5 THE 340B PROGRAM WILL CONTINUE TO BE IN THE SPOTLIGHT.

In the short term, 340B Covered Entities and advocacy groups will continue to fight against manufacturer restrictions. The fight will occur across multiple fronts, including direct outreach to manufacturers/ government representatives, formal lawsuits, and complaints brought through the recently announced 340B Alternative Dispute Resolution (ADR) process. Creative strategies and operations modifications to maintain 340B savings, including centralized distribution set ups and leveraging of hospital-owned retail pharmacies, can be expected. Manufacturers will continue to push the envelope and put legally dubious limits on when 340B pricing is offered. This will be especially true for contract pharmacy relationships due to HRSA’s questionable authority to enforce existing regulations, most of which were promulgated through informal guidance. As safety net providers are increasingly harmed by this manufacturer activity, the chances will increase that bipartisan legislation is introduced and potentially passed to shore up and better define HRSA’s enforcement authority over the 340B Program.

6 THE SUN-SETTING OF THE INPATIENT ONLY LIST WILL DRIVE HOPD SURGERIES.

The sunset of the inpatient only list is poised to expand the number and types of surgeries that can be performed on an outpatient basis. As hospitals seek to make-up lost revenues, it is expected that more and more surgeries will be performed in the outpatient setting, especially for the nearly 300 orthopedic surgeries removed from the list this year. Hospitals will seek to jump on this windfall to lure more orthopedic surgeons to perform surgeries in the HOPD setting, rather than the ASC, stifling the 9% expected growth rate in ASCs.

7 THE RE-EVALUATION OF THE USE OF POST-ACUTE CARE VENUES WILL CONTINUE.

While many skilled nursing facilities, inpatient rehabilitation facilities, and long-term acute care hospitals closed or limited admissions throughout the public health emergency, the need for these valuable services within the continuum was further highlighted.
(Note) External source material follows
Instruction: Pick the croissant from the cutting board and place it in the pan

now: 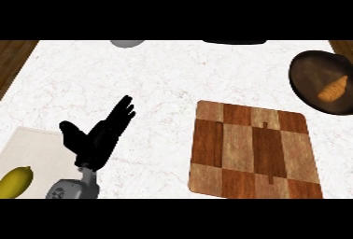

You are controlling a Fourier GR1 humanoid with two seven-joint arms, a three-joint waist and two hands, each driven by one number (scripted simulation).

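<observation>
**Croissant in pan, board bare — wrap-up only**

Left to right. Lemon [15,181] sits on a pale mat [34,144] at the lower left edge; not my job, leave it. My left hand [96,135] is just right of it, over the counter [172,79]: fingers straight and spread, thumb out, holding nothing, touching nothing I can see. Board [251,151] next, nothing on it. Pan [324,81] far right, croissant [334,88] lying inside it. My right hand isn't in view, so I can't tell its state. My read: placement is done. Best move now is none near the pan. Keep the left hand parked, avoid sweeping across the board.
</observation>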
A number of flexibilities were aimed at the provider’s ability to increase the use of these venues to ease regulatory constraints. It is predicted that these venues will serve as a platform for future change.

8 THE REGULATORY ENVIRONMENT WILL TAKE A FRONT SEAT.

The last four years have brought impactful changes to the 340B Drug program, Conditions of Participation (CoPs), Price Transparency, Medicaid Section 1115 waivers, and other regulatory driven policy directives affecting providers. With a changing of the guard, providers should be keenly following the direction of HHS/CMS under the Biden administration. While the pandemic will be the immediate focus, the second half of 2021, along with how the administration treats policies implemented over the last four (4) years, will set the tone for the provider’s relationship with the Biden administration.

9 BEHAVIORAL AND MENTAL HEALTH SERVICES WILL DEMAND INCREASED ATTENTION.

As the effects of a pandemic and extended isolation continue to manifest, behavioral and mental health providers will continue to become increasingly stretched. Health care providers will be required to expand mental health offerings in innovative ways, such as through telehealth and other digital health offerings. Meanwhile, insurers will be pressured to expand coverage of behavioral health services. Expect to see a surge in mental health applications designed to mitigate specific mental health issues like anxiety, depression, stress, and sleep disturbances.